さて美術館を後にし、青森市に帰る前に、もう一度、街を歩くことにした。ACACの人たちから、ぜひ見に行くといいよ、といわれていたお店に行きたかったのである。それが美術館の近くにあるお茶屋さん「松本茶舗」だった。こちらの店主、松本さんは十和田市現代美術館に関わってきた多くのアーティストとの交流があり、店内のあちこちで美術館ゆかりの作家たちの作品が見られる穴場なのだという。そして運が良ければ松本さんから直接、作品を解説してもらえるかもしれないという。
お店にいくと松本さんがいて、丁寧にお店にある作品を紹介してくれた。自己紹介すると「同じ松本ですね」とにっこりされた。店内には、食器などが所狭狭しと並んでいるが、驚くことにそのなかに毛利悠子さんのインスタレーションが置かれている。松本さんに誘われるままちいさな階段を降りると、地下に栗林隆さんのインスタレーションが置かれていて、また驚いた。

撮影:松本美枝子

それから今も、ごくたまにだけど、松本さんとやりとりしている。私のACACでの個展のオープニングには、松本さんの代わりに、妻のえみこさんが見に来てくれた。しかも私の茨城の古い友人と一緒に訪れて、それもまたびっくりした。聞けばアートが大好きで青森県も大好きな友人は、十和田にはよく行くそうで、特に松本茶舗さんとは以前から大の仲良しらしい。

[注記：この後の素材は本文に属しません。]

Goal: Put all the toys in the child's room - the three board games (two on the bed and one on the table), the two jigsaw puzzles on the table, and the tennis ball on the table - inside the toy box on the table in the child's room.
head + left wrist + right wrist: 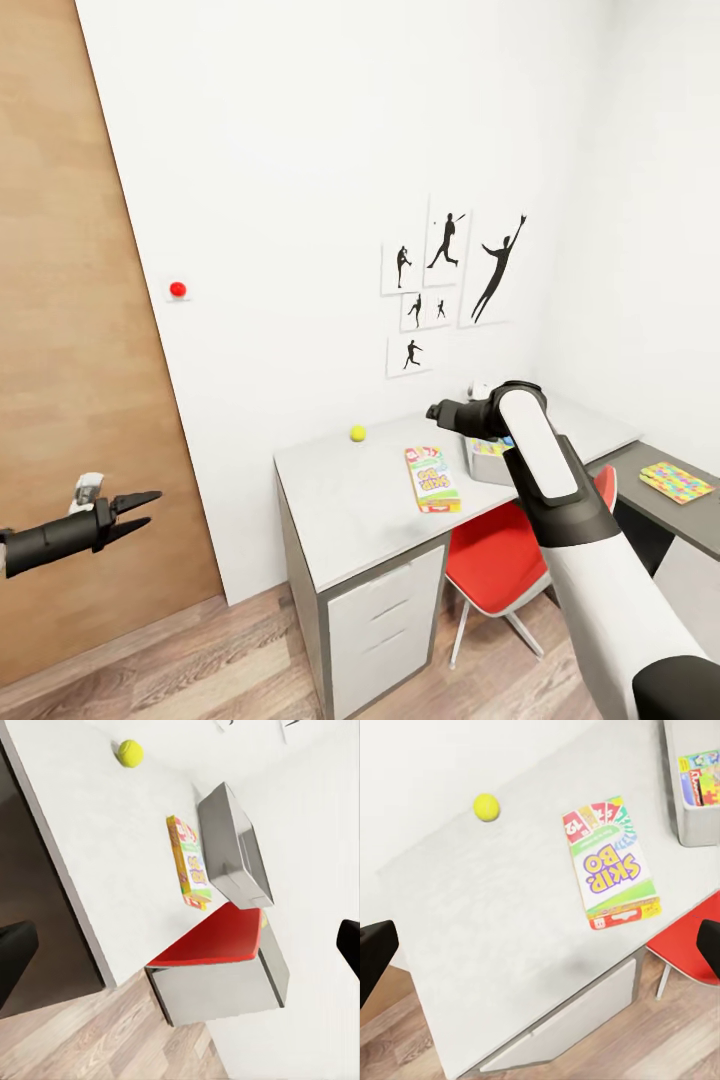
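Skip-Bo box [613, 864] lies flat on the table [350, 500] between the tennis ball [486, 806] and the toy box [694, 784], below the right gripper [540, 945], whose jaws stand wide apart. Left gripper [135, 512] hovers well apart by the door, fingers spread and empty.

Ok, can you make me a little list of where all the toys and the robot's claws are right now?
small yellow-green tennis ball: on the grey-white desk top, near the wall
white SKIP-BO card game box: flat on the desk, near the front edge
pale grey plastic toy box: on the desk, a colourful game box already inside
multicoloured jigsaw puzzle square: on the lower dark grey cabinet
red chair: tucked beside the desk
left claw: open, beside the wooden door
right claw: above the desk, open
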Tool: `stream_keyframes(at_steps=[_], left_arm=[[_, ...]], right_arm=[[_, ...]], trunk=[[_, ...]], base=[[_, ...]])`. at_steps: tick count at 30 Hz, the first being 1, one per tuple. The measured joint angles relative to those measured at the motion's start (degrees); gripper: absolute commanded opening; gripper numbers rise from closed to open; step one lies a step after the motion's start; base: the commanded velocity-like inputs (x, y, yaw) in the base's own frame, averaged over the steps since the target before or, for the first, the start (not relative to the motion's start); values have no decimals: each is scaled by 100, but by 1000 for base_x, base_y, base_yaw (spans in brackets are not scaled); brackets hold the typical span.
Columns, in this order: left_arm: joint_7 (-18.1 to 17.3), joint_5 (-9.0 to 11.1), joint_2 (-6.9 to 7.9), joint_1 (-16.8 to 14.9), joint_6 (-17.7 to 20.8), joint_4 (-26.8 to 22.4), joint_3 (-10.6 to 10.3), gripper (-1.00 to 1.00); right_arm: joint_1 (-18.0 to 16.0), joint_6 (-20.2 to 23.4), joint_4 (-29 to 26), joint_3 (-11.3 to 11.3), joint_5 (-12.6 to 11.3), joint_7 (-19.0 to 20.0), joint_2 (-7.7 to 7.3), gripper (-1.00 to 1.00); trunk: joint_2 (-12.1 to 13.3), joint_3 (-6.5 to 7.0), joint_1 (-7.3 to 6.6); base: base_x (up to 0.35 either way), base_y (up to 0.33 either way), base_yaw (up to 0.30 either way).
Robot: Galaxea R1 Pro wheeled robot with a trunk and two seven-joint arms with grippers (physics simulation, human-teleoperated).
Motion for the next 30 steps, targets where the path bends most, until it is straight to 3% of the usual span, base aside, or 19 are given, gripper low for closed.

友達が青森が大好きだということを、私は実はそれまで知らなかった。でも自然が美しく、すてきな美術館があり、不思議で楽しいお店があって、そこの人たちと仲良くなったら、遠くても十和田の街に通うよね、と私は納得した。
そして久々に私の展示をみるために、友達は私には内緒で恵美子さんを誘って、初日にはるばる茨城から青森まできてくれたというわけだった。世間は狭い。

友達は「そういうば松本さんと松本さんは同じ苗字だし、美枝子さんと松本えみこさんは一字違いですねえ」と笑った。


松本美枝子

写真家、美術家。人々の日常、人間や自然の「移動」をテーマに、写真とテキスト、映像による作品を発表している。近年では拠点「メゾン・ケンポク」を企画運営し、地域に場を開きながら、活動拠点の茨城でリサーチ過程を共有しながら自主プロジェクトを展開する。また主な展覧会に個展「ここがどこだか、知っている。」(ガーディアン・ガーデン、東京、2017年)「ヨコハマ・パラトリエンナーレ」(横浜、2020年)など。2021年度、国際芸術センター青森で長期の滞在制作中であり、2022年度春に個展「具(つぶさ)にみる」を開催予定。著書に写真詩集『生きる』(共著:谷川俊太郎、ナナロク社、2008年)など。